Here we’ll tell you about the history of confectionery twist wrapping machines and about the Forgrove company that built ours.
These machines would not have existed if it hadn't been for the desire and vision of a few sweet brand leading figures, around the mid-20th century, to bring confectionery to the working classes. One such brand, responsible for commissioning the first machine of this kind, is none other than the very well known and universally loved Quality Street. The brand owner, Harold Mackintosh, had the idea of making available, at a reasonable price, tins containing a mix of different flavoured toffees covered in chocolate. To differentiate the various flavours he had each one wrapped in a different coloured wrapper. To keep costs down he commissioned the Rose Brothers in Gainsborough, known at the time for their innovations in cigarette packing machines, to design and build the world’s first toffee wrapping equipment. This invention changed the face of the industry for good, since for the first time confectionery became available at an affordable price to a greatly expanded consumer market, which led to a boom in this industry in Britain, with brands such as Cadbury's becoming truly massive.
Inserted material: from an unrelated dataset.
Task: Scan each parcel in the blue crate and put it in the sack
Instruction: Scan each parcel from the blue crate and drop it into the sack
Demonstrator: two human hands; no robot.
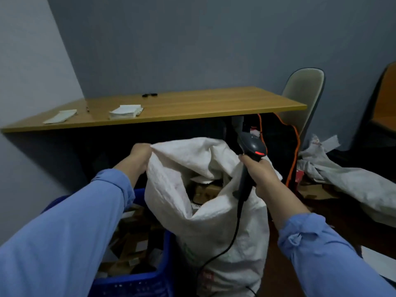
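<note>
Head view: fingers of the left hand point(140, 154) clench the rim of the sack point(214, 228) at frame centre, holding its mouth apart. Fingers of the right hand point(258, 174) wrap the scanner point(252, 146) handle, right of centre.

Step in hand, as judged: sack readied between scans. The next move calls for releasing the rim and lifting one of the parcels point(130, 249) from the blue crate point(137, 284), lower left.

Count: one sack, one scanner, one crate; several parcels, too blurred to number.
</note>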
The Rose brothers didn’t dominate the twist wrapping machine market for long, though, and they soon had stiff competition from another emerging factory called Forgrove, who built the two machines now doing the wrapping for Darling Sweet. The Forgrove factory was started by two technology students, Andrew Forbes and Henry Grover, who set themselves the task of building a machine that could wrap soaps, but with little success. They then decided to adapt the machine to wrap oblong pieces of chocolate, with much greater success, and so their first such machine, the “The Old Rocking Horse”, was born. They sold five in the first year and double that in the next, and so Forgrove was created and the business continued producing confectionery wrapping machines.
World War II posed many challenges for the Forgrove company because of the scarcity of raw materials. They had to resort to alternative products for survival, such as gun assembly machines or devising devices for wrapping soldier’s food for an extended shelf life. Here are some fascinating illustrations of the Forgrove factory at the time. While most of the men were at war, assembling the machines fell to women, which changed the workforce of the future as women never really left the factory floor afterwards.
When the war ended Forgrove again took up production of their 22B model. A total of around three thousand such machines were built, a small number of which still operate to this day.